26-23-308. Underwriting standards; record retention.
(a) No title insurance policy as to property in this state shall be written unless it is based upon adequate evidence of the current condition of title certified in writing as of the date of the policy by a person duly authorized under W.S. 33-2-101 to act as a title abstractor in the county where the property is situated, or based upon the opinion of an attorney authorized to practice law in this state as to the condition of the title following a review by the attorney of pertinent title records or abstracts. Evidence of the examination of title and determination of insurability shall be preserved and retained in the files of the title insurer or its title agent for a period of not less than fifteen (15) years after the title insurance policy has been issued.

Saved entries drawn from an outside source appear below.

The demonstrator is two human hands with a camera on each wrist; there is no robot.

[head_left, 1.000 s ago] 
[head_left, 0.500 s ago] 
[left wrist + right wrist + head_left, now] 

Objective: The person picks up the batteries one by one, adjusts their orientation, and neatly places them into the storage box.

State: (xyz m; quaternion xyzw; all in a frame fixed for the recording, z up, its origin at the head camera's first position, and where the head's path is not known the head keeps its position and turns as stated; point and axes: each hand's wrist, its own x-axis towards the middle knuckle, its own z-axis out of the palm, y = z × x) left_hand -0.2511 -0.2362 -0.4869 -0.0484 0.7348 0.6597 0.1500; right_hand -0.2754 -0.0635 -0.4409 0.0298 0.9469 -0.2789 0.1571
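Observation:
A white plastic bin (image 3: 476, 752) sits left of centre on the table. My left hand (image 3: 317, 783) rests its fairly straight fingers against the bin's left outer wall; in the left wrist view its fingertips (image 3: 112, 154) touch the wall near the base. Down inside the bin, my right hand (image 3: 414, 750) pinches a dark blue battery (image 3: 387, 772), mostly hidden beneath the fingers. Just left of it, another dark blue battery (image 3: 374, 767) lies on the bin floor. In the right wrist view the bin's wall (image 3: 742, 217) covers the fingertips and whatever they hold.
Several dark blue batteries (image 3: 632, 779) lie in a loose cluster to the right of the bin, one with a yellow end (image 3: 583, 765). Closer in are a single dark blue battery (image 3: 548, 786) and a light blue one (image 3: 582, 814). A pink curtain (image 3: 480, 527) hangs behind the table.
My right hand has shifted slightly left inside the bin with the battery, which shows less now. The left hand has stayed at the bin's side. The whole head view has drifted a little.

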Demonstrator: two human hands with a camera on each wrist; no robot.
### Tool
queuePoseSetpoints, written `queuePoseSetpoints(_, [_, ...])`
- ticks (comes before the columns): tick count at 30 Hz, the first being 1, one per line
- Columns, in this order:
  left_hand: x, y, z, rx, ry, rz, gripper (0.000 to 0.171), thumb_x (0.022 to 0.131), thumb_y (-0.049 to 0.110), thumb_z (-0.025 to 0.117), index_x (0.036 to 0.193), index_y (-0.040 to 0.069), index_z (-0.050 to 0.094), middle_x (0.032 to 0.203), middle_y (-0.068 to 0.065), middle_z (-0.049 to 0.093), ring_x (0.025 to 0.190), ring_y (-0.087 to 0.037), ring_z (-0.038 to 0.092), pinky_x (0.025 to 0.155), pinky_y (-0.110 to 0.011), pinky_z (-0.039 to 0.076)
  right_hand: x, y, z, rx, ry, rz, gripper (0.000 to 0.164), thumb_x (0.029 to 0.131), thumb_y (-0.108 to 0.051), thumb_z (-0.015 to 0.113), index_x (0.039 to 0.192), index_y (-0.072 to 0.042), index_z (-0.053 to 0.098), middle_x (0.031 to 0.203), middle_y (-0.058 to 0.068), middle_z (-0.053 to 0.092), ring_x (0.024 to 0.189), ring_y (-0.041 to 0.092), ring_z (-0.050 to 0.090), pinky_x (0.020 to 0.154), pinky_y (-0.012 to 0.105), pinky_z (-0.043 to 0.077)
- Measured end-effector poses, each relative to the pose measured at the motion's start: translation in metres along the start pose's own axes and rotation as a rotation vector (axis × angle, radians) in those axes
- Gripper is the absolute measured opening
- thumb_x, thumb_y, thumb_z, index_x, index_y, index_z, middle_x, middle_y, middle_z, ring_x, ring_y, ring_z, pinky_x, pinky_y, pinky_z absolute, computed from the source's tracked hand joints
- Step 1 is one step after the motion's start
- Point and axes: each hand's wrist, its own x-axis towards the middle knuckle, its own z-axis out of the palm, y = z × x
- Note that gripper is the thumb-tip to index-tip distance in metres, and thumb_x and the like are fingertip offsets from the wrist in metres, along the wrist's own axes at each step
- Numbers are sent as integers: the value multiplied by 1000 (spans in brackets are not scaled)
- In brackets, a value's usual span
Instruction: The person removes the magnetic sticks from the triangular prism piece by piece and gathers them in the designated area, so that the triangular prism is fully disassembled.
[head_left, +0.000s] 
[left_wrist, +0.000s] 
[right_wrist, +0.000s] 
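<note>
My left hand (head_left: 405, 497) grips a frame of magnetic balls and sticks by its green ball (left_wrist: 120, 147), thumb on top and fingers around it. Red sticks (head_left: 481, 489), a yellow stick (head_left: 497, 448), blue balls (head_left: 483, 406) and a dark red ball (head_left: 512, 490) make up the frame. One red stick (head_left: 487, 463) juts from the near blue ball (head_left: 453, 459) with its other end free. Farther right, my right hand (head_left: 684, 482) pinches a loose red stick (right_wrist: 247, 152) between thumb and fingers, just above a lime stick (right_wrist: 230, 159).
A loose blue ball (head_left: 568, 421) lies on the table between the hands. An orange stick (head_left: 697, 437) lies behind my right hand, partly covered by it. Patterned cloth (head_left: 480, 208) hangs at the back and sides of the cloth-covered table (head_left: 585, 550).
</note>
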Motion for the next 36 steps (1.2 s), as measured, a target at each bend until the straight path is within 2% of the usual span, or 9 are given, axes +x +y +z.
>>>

Instead of retaining the original evidence, the title insurer or title agent, in the regular course of business, may establish a system whereby all or part of the evidence is recorded, copied or reproduced by any process that accurately and legibly reproduces or forms a durable medium for reproducing the contents of the original. This subsection does not apply to a title insurer:
(i) Assuming liability through a contract of reinsurance; or
(ii) Acting as coinsurer if one (1) of the other coinsuring title insurers has complied with this section.
(b) Except as allowed by regulations the commissioner promulgates, no title insurer or title agent shall knowingly issue any title insurance policy or commitment to insure without showing all outstanding, enforceable, recorded liens or other interests against the property, title to which is to be insured.